Internal Structure of the Preliminary Version of the Instrument
First, prior to conducting the Exploratory Factor Analysis (EFA), we performed Bartlett’s test of sphericity and calculated the Kaiser-Meyer-Olkin index (KMO) to determine whether the data collected in this application of the instrument were suitable for factoring. Bartlett’s sphericity test assesses whether the correlation matrix of the variables is significantly different from an identity matrix. In other words, it tests whether there are significant relationships between the variables. If the test results in a statistical significance of less than 0.05, it indicates that the null hypothesis can be rejected, suggesting that the variables are not independent and can be factored. The KMO index is a measure of sampling adequacy used to determine the suitability of data for factor analysis. It assesses the extent to which the observed variables share common variance and can be factored. The KMO index ranges from 0 to 1, with values closer to 1 indicating better suitability for factor analysis.
First application - Results of Bartlett’s test of sphericity and calculation of the Kaiser-Meyer-Olkin index (KMO).

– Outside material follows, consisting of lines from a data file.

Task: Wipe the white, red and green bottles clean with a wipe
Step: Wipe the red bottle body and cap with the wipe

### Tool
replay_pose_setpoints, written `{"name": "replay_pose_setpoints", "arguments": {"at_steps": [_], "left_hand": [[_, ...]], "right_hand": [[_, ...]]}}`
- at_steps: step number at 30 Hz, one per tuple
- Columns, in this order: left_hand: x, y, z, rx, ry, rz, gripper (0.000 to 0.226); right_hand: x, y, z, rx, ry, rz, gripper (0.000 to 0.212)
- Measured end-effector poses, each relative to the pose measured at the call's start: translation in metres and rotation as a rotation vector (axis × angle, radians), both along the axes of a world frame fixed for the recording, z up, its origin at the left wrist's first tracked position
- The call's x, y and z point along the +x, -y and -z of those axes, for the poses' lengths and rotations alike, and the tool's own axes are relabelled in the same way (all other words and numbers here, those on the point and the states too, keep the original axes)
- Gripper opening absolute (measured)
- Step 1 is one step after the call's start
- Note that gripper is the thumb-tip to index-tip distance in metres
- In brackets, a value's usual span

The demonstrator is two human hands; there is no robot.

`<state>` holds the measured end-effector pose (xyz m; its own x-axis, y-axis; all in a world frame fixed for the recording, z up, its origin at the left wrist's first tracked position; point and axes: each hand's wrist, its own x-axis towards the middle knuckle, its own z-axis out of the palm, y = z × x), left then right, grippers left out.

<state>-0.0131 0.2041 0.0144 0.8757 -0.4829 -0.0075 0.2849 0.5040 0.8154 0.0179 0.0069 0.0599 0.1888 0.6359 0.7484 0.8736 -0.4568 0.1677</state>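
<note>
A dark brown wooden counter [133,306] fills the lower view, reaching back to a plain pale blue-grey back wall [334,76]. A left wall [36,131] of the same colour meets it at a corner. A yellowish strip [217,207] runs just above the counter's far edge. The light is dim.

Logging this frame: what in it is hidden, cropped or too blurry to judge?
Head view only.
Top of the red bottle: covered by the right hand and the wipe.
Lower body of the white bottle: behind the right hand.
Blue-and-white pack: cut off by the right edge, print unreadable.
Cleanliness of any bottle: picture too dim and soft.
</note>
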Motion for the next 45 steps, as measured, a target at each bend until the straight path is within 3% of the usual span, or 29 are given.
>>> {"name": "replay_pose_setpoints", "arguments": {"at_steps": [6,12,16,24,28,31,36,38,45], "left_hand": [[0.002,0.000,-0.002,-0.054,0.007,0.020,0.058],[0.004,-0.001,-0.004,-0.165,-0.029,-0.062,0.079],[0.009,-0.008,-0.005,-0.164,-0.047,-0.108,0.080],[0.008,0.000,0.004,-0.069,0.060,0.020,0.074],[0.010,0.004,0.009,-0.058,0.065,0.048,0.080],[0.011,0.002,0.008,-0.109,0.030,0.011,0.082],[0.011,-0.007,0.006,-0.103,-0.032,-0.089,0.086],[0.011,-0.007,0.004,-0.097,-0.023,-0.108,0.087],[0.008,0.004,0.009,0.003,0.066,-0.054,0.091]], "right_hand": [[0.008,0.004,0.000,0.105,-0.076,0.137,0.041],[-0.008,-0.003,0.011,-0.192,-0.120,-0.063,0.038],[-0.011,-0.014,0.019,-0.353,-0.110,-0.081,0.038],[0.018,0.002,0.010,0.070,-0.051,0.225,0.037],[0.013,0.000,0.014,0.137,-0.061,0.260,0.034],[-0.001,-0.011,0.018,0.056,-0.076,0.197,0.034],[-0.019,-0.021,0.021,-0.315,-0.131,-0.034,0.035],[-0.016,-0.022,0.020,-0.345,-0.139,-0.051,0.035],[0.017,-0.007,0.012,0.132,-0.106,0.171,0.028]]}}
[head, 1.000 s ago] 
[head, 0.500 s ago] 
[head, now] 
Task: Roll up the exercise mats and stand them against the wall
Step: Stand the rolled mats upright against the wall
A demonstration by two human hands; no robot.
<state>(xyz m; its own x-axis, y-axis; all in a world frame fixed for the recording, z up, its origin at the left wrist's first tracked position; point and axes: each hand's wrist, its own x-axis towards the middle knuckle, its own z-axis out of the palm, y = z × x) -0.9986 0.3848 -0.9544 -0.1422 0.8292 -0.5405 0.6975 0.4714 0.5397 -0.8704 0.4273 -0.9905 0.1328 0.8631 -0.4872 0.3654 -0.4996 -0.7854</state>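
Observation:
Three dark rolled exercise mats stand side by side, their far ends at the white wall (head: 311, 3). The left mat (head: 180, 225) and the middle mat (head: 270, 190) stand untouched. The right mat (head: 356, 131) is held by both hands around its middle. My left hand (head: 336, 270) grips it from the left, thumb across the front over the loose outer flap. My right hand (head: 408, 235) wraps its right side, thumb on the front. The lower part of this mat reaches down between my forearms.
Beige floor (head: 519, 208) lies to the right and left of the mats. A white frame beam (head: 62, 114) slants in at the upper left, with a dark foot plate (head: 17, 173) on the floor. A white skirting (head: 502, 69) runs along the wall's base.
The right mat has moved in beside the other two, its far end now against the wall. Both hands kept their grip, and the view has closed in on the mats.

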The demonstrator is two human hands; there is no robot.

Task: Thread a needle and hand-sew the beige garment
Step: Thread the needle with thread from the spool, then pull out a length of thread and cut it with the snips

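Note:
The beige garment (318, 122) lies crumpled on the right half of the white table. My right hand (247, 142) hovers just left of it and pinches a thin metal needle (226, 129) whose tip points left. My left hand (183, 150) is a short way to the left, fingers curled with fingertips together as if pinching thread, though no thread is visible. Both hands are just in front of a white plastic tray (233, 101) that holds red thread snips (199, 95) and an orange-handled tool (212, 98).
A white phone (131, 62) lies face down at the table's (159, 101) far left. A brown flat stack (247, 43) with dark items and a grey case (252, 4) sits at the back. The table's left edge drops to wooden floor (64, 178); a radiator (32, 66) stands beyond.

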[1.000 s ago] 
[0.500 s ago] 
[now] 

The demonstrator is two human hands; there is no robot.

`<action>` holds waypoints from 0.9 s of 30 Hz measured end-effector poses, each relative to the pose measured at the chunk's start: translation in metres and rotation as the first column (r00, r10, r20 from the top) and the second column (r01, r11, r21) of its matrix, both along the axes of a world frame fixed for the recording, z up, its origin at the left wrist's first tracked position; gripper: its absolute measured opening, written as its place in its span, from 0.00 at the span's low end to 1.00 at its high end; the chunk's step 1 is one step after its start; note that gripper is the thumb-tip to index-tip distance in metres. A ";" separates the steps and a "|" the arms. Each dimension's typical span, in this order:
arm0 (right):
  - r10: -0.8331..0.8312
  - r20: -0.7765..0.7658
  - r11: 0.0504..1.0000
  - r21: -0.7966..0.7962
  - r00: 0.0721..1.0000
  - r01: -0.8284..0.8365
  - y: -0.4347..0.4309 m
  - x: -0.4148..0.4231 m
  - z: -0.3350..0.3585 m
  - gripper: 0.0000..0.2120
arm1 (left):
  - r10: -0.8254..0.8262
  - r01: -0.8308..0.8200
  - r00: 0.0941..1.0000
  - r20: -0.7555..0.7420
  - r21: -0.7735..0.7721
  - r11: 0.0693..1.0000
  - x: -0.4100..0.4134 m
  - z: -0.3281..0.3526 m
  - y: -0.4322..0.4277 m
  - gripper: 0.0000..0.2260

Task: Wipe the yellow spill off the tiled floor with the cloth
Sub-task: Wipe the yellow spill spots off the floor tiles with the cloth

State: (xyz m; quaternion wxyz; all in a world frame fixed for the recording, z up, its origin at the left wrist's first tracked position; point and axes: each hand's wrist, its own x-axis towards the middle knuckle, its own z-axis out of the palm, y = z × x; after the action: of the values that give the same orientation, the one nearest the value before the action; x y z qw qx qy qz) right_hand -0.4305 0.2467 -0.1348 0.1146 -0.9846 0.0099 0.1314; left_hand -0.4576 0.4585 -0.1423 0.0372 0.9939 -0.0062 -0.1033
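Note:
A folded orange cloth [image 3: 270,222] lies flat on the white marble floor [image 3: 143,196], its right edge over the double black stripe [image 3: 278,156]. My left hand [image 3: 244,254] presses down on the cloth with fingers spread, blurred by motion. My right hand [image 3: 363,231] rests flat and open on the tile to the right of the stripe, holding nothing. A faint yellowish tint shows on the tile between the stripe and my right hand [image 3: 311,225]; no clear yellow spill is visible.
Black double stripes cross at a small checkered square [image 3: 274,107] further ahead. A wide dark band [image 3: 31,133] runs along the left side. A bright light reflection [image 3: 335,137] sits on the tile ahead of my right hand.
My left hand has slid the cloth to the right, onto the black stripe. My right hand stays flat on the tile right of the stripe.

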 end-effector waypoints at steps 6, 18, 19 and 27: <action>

The internal structure of the preliminary version of the instrument was determined by means of EFA using principal axis factoring as the factor extraction method and the Oblimin rotation method. In this case, EFA was used to determine the internal structure of the instrument. It helps to identify the underlying factors or dimensions that explain the patterns of correlation among the observed variables. By conducting EFA, it was possible to gain insight into how different items or variables are related and group them based on common factors. In addition, the Oblimin rotation method allows simplifying and interpreting the factor structure obtained through EFA. It helps to obtain a more interpretable solution by allowing the factors to be correlated with each other. In this case, the objective of using Oblimin rotation was to maximize the high factor loadings of the items and minimize the low ones. By doing so, it becomes easier to interpret the relationships between the variables and assign them to specific factors (Watson, 2017). In a factor analysis, the factor loading represents the correlation between each observed variable (item) and the underlying factor. It indicates the strength and direction of the relationship between the item and the factor. Higher factor loadings indicate a stronger relationship between the item and the factor, suggesting that the item is more representative of the underlying factor. On the other hand, lower factor loadings indicate a weaker relationship between the item and the factor, suggesting that the item may not be well represented by the factor. In essence, factor loadings help determine the contribution of each item to the factors extracted in the analysis. It should be noted that in this study, an item was considered to belong to a factor if the factor loading of the item was greater than or equal to 0.3, which is considered acceptable in the literature (Hair et al., 2006).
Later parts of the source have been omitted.